→ **Brief**
Set down exactly the first line of the entries and every line after it, through the line with "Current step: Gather".

BEGIN Recorded data

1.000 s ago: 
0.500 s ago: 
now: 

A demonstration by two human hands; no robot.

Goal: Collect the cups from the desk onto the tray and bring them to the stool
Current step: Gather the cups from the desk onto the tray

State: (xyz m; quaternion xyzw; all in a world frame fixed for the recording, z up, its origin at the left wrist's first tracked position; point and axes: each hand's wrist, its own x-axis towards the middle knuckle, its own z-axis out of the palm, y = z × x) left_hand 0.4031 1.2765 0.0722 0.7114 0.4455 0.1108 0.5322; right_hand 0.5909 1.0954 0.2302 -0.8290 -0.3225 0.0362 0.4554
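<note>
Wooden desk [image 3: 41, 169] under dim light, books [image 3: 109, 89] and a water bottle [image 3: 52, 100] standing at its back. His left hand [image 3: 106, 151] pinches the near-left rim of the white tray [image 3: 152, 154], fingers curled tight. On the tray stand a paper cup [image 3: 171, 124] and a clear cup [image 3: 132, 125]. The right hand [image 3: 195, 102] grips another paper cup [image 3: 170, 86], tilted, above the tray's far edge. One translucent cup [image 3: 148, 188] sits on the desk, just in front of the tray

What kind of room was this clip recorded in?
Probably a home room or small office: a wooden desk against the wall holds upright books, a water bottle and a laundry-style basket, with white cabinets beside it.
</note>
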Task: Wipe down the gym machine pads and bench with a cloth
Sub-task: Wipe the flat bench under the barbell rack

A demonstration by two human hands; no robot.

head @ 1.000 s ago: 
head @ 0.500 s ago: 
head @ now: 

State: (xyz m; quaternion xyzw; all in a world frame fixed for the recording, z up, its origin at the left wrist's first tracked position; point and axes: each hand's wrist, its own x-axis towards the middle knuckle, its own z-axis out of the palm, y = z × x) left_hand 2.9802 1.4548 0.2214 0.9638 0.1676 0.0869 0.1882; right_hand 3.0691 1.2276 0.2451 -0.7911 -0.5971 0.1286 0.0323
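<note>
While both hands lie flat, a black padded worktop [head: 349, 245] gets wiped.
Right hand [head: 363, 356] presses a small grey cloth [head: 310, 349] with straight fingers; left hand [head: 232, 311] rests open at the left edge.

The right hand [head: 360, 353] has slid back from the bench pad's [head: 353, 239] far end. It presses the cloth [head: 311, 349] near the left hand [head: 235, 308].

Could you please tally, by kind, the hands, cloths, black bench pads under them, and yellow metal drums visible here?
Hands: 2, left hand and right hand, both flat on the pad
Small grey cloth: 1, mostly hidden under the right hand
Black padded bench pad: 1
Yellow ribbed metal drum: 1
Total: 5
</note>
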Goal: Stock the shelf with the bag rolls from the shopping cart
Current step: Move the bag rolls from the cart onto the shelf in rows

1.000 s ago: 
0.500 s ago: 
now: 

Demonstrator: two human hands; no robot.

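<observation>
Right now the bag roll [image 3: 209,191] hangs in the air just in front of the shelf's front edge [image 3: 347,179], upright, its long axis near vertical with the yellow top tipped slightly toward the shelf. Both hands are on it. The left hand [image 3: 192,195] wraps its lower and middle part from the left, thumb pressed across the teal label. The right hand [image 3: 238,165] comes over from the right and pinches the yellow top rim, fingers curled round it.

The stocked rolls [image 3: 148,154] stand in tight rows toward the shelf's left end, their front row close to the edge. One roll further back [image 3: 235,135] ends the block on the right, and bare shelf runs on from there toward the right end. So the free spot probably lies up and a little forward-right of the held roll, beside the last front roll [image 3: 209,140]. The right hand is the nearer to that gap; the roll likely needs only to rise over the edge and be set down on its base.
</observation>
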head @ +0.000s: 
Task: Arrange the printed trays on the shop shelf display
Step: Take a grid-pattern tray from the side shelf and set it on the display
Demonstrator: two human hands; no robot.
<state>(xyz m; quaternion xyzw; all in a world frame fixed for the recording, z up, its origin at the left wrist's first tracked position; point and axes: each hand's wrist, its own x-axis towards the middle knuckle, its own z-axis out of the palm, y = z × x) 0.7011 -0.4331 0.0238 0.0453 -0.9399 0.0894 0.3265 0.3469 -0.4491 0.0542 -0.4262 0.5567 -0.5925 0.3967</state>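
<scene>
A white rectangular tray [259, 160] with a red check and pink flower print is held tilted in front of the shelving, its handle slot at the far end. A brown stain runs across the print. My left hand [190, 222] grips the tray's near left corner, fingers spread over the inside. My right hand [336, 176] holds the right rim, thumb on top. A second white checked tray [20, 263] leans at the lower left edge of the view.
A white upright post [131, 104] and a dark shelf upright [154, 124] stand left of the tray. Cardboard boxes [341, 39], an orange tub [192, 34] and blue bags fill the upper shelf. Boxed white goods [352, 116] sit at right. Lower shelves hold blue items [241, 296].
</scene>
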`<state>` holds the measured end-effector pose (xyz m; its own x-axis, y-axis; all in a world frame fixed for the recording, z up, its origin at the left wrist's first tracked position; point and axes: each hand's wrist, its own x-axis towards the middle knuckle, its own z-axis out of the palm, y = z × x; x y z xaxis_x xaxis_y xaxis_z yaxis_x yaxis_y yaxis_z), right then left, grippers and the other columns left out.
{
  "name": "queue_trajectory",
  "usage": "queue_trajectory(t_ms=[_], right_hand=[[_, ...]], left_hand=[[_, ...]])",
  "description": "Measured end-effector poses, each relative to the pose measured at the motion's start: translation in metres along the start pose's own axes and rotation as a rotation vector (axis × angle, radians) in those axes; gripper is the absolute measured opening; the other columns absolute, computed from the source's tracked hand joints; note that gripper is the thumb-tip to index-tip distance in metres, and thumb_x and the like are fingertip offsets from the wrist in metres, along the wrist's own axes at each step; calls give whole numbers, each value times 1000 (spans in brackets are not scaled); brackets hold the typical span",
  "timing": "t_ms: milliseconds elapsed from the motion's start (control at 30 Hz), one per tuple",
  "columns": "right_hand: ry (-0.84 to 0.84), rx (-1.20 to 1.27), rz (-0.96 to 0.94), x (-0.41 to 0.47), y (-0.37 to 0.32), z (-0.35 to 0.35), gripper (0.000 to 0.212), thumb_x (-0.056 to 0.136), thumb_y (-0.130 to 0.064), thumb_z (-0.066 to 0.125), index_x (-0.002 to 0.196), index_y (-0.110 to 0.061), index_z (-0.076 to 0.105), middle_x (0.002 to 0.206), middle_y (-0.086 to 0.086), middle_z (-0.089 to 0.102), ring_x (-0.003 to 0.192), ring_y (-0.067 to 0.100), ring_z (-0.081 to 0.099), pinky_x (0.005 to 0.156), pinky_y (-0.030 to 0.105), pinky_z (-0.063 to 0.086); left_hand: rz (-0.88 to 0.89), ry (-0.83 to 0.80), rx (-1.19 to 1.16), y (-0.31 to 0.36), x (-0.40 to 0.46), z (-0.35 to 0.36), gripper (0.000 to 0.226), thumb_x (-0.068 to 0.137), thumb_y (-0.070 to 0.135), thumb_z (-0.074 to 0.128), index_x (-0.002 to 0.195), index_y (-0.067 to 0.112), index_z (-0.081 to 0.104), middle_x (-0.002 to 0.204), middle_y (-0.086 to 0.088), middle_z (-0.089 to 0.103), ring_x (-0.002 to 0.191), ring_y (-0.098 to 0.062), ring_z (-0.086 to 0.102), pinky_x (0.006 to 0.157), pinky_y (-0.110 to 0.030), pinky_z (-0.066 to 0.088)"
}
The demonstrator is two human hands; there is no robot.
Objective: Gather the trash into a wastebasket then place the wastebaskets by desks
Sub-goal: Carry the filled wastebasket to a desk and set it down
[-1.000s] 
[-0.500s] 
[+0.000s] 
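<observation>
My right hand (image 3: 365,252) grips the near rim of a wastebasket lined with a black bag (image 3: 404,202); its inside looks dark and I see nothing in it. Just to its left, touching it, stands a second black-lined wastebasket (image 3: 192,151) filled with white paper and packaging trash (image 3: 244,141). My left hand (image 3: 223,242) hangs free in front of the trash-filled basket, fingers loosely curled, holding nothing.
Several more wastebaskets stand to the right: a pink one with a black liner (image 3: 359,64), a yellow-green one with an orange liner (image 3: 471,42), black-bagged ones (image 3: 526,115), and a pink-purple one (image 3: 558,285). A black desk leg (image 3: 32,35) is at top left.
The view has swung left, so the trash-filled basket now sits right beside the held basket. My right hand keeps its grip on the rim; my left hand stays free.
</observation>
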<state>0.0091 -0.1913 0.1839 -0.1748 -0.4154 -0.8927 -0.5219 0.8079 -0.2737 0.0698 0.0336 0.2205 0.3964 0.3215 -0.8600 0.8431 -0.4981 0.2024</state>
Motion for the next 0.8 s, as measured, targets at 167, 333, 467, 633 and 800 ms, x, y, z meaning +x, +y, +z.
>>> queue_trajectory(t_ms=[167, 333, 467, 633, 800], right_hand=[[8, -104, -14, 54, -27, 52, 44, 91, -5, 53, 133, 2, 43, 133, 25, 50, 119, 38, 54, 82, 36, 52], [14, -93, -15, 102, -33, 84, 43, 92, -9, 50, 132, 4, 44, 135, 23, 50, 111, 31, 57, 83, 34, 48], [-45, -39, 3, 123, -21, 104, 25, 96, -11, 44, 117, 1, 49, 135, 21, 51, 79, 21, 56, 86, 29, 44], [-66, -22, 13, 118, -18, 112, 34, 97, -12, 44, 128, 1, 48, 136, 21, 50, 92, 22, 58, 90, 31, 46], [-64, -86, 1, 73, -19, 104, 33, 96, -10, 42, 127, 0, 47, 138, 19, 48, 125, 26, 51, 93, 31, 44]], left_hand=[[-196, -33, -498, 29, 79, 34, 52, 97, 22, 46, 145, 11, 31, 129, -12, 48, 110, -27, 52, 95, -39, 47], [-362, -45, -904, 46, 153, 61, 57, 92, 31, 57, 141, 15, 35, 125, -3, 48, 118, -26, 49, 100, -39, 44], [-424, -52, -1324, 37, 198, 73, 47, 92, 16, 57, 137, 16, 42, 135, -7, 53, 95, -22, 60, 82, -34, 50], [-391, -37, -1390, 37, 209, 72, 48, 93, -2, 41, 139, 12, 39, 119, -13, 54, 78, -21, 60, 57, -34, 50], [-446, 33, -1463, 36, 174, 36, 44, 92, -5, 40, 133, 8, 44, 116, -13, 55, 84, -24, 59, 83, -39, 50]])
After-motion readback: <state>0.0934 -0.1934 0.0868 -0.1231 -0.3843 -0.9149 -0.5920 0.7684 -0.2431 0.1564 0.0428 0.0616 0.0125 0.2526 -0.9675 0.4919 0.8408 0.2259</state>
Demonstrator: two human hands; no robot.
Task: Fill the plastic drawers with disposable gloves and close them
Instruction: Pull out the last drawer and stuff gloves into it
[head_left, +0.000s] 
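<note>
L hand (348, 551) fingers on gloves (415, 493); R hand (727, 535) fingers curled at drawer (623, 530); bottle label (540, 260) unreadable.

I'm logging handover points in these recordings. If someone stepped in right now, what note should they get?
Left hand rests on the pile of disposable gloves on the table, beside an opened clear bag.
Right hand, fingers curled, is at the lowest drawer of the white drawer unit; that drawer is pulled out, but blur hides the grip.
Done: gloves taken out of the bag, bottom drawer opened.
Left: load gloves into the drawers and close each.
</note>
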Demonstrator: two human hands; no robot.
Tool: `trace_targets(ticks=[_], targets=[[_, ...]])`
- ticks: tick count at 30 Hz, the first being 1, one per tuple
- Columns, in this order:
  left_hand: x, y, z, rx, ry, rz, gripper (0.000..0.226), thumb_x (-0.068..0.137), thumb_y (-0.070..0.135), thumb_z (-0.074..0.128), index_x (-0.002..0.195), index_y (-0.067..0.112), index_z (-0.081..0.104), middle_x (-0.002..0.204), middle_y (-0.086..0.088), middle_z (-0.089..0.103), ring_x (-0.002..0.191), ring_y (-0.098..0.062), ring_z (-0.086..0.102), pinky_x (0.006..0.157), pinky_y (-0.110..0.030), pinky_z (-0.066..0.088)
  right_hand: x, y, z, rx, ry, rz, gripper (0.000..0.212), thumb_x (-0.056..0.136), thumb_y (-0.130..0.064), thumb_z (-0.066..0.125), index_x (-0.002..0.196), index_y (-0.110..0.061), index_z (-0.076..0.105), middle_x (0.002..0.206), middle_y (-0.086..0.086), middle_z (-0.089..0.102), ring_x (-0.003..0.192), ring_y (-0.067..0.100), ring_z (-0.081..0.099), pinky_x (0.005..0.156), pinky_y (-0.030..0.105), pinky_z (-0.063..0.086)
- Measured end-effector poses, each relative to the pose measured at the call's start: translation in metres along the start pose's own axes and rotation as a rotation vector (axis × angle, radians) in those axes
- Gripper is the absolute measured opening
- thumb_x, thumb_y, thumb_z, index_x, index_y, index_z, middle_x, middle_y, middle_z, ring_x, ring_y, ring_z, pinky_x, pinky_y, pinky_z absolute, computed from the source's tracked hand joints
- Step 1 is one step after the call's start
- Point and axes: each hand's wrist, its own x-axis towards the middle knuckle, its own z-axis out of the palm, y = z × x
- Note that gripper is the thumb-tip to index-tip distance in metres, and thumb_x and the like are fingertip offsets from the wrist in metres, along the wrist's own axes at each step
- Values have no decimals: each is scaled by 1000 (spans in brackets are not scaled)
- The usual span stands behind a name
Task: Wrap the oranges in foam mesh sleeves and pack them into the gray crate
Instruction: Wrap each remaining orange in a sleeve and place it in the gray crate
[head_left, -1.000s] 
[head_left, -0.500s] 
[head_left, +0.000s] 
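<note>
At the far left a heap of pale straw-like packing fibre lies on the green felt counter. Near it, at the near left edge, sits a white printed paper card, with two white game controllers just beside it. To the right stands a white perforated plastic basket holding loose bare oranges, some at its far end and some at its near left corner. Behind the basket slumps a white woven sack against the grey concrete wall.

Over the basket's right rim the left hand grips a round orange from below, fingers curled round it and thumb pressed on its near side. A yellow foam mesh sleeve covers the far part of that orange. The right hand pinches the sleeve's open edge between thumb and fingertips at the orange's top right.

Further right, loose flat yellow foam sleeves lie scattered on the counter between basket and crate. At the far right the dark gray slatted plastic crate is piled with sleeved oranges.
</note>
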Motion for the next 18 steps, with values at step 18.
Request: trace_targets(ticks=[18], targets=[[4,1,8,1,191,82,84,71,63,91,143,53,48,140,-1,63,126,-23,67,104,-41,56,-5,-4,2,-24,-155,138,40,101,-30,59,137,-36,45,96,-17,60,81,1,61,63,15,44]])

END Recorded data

→ **Exercise answer**
1.000 s ago: 
0.500 s ago: 
now: 

A demonstration by two human hands; no robot.

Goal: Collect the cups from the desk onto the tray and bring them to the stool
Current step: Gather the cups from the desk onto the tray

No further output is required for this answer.